Task details – Each line of the data must be given back verbatim, with pictures removed.

Given data –
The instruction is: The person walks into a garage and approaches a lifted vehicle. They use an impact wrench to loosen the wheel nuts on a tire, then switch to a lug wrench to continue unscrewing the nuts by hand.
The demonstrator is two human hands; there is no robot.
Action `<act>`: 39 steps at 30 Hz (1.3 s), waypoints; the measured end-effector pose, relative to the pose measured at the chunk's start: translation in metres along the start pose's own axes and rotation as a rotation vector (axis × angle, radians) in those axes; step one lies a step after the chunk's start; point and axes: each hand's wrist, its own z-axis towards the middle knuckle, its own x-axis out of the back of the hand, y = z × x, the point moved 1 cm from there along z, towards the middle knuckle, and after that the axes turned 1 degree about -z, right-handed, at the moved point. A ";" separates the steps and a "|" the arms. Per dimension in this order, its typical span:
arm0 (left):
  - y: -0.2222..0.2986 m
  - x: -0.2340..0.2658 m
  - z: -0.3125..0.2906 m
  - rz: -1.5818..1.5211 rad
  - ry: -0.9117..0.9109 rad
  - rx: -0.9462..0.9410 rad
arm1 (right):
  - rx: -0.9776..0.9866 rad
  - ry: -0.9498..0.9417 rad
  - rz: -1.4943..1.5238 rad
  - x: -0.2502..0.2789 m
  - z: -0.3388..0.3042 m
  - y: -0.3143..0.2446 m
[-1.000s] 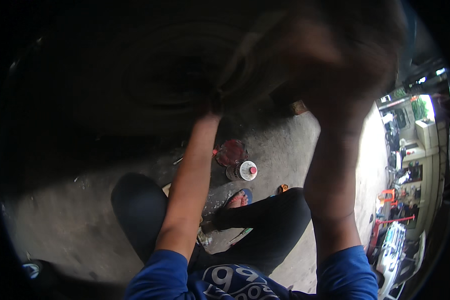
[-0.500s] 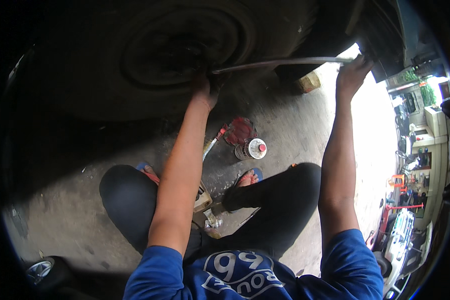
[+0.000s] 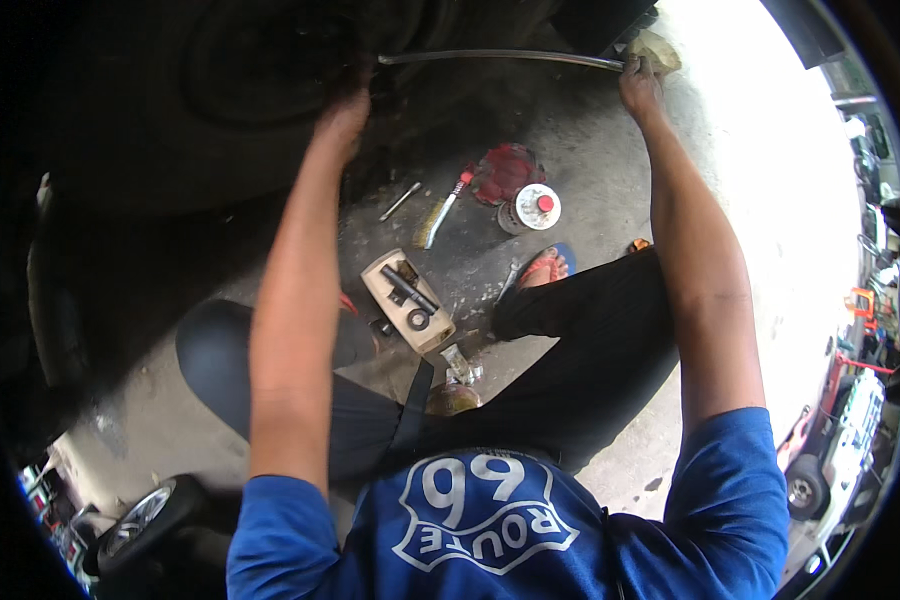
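A long, slim metal bar point(image 3: 500, 55) runs nearly level across the top of the view, in front of a large dark wheel point(image 3: 260, 70). My right hand point(image 3: 642, 90) is closed round its right end. At the bar's other end, by the middle of the wheel, is my left hand point(image 3: 345, 118). Its fingers are lost in shadow and blur, so I cannot see whether they grip the bar. What the bar's left end fits onto is hidden in the dark.
On the floor lie a wire brush point(image 3: 440, 213), a small metal tool point(image 3: 400, 202) and a red cloth-like patch point(image 3: 510, 172) beside a white can point(image 3: 532, 210) with a red cap. A beige tray point(image 3: 378, 270) with dark parts sits between my legs. A pale block point(image 3: 658, 52) is behind my right hand.
The view has shifted, bringing the tray and small metal tool into sight. My right hand and the bar's end have come lower, now in front of the block that was below the bar.
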 end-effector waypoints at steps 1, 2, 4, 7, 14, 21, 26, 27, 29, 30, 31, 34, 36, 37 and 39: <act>0.034 0.019 -0.012 0.344 -0.284 -0.057 | -0.037 -0.126 0.009 -0.004 0.003 0.002; 0.063 0.040 -0.031 0.688 -0.377 0.033 | -0.024 -0.085 -0.017 -0.010 -0.001 0.000; 0.123 0.092 -0.067 1.175 -0.480 0.133 | -0.059 -0.061 -0.078 -0.015 0.005 -0.005; 0.155 0.187 -0.137 0.868 0.052 -0.065 | -0.117 -0.121 0.115 -0.017 0.012 -0.016; -0.131 0.289 -0.298 0.466 0.590 0.126 | -0.059 -0.221 0.034 -0.006 0.009 -0.032; -0.369 0.217 -0.452 0.271 0.312 0.869 | -0.143 -0.434 0.031 0.026 0.010 -0.041; -0.379 0.170 -0.516 0.118 0.228 1.135 | -0.196 -0.360 0.090 0.037 0.008 -0.055; -0.373 0.167 -0.520 0.107 0.233 1.163 | -0.189 -0.394 0.008 0.038 0.007 -0.059; -0.358 0.168 -0.519 0.102 0.238 1.183 | -0.201 -0.433 -0.052 0.040 0.006 -0.067; -0.350 0.172 -0.516 0.109 0.244 1.175 | -0.214 -0.430 -0.022 0.041 0.005 -0.072; -0.343 0.175 -0.512 0.111 0.249 1.164 | -0.289 -0.415 -0.010 0.043 0.003 -0.076; -0.328 0.187 -0.499 0.123 0.258 1.115 | -0.238 -0.380 -0.017 0.048 -0.003 -0.082; -0.325 0.195 -0.492 0.136 0.258 1.077 | -0.212 -0.387 0.015 0.048 -0.005 -0.078; -0.325 0.199 -0.489 0.142 0.257 1.062 | -0.200 -0.389 0.047 0.046 -0.002 -0.073; -0.328 0.207 -0.484 0.176 0.234 1.031 | -0.185 -0.430 -0.064 0.037 0.006 -0.058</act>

Solution to this problem –
The instruction is: The person walks into a garage and approaches a lifted vehicle. They use an impact wrench to loosen the wheel nuts on a tire, then switch to a lug wrench to continue unscrewing the nuts by hand.
The demonstrator is two human hands; there is no robot.
Action `<act>`: 39 steps at 30 Hz (1.3 s), waypoints; the measured end-effector pose, relative to the pose measured at the chunk's start: translation in metres along the start pose's own axes and rotation as a rotation vector (axis × angle, radians) in those axes; step one lies a step after the chunk's start; point and axes: each hand's wrist, its own z-axis towards the middle knuckle, its own x-axis out of the back of the hand, y = z × x, the point moved 1 cm from there along z, towards the middle knuckle, and after that the axes turned 1 degree about -z, right-handed, at the moved point. A ";" separates the steps and a "|" the arms. Per dimension in this order, its typical span:
arm0 (left):
  - y: -0.2222..0.2986 m
  - x: -0.2340..0.2658 m
  - z: -0.3125..0.2906 m
  - rz: -1.5818..1.5211 rad
  - ry: -0.9117..0.9109 rad
  - rx: -0.9462..0.9410 rad
arm1 (right):
  - rx: -0.9776..0.9866 rad
  - ry: -0.9498..0.9417 rad
  - rz: -1.4943..1.5238 rad
  - x: -0.2502..0.2789 m
  - z: -0.3388..0.3042 m
  - y: -0.3143..0.2446 m
[-1.000s] 
[-0.500s] 
[+0.000s] 
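A long, slim metal bar point(image 3: 500, 55) runs nearly level across the top of the view, in front of a large dark wheel point(image 3: 260, 70). My right hand point(image 3: 642, 90) is closed round its right end. At the bar's other end, by the middle of the wheel, is my left hand point(image 3: 345, 118). Its fingers are lost in shadow and blur, so I cannot see whether they grip the bar. What the bar's left end fits onto is hidden in the dark.
On the floor lie a wire brush point(image 3: 440, 213), a small metal tool point(image 3: 400, 202) and a red cloth-like patch point(image 3: 510, 172) beside a white can point(image 3: 532, 210) with a red cap. A beige tray point(image 3: 378, 270) with dark parts sits between my legs. A pale block point(image 3: 658, 52) is behind my right hand.
The view has shifted, bringing the tray and small metal tool into sight. My right hand and the bar's end have come lower, now in front of the block that was below the bar.
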 end-effector waypoints at steps 1, 2, 4, 7, 14, 21, 26, 27, 29, 30, 31, 34, 36, 37 and 39: <act>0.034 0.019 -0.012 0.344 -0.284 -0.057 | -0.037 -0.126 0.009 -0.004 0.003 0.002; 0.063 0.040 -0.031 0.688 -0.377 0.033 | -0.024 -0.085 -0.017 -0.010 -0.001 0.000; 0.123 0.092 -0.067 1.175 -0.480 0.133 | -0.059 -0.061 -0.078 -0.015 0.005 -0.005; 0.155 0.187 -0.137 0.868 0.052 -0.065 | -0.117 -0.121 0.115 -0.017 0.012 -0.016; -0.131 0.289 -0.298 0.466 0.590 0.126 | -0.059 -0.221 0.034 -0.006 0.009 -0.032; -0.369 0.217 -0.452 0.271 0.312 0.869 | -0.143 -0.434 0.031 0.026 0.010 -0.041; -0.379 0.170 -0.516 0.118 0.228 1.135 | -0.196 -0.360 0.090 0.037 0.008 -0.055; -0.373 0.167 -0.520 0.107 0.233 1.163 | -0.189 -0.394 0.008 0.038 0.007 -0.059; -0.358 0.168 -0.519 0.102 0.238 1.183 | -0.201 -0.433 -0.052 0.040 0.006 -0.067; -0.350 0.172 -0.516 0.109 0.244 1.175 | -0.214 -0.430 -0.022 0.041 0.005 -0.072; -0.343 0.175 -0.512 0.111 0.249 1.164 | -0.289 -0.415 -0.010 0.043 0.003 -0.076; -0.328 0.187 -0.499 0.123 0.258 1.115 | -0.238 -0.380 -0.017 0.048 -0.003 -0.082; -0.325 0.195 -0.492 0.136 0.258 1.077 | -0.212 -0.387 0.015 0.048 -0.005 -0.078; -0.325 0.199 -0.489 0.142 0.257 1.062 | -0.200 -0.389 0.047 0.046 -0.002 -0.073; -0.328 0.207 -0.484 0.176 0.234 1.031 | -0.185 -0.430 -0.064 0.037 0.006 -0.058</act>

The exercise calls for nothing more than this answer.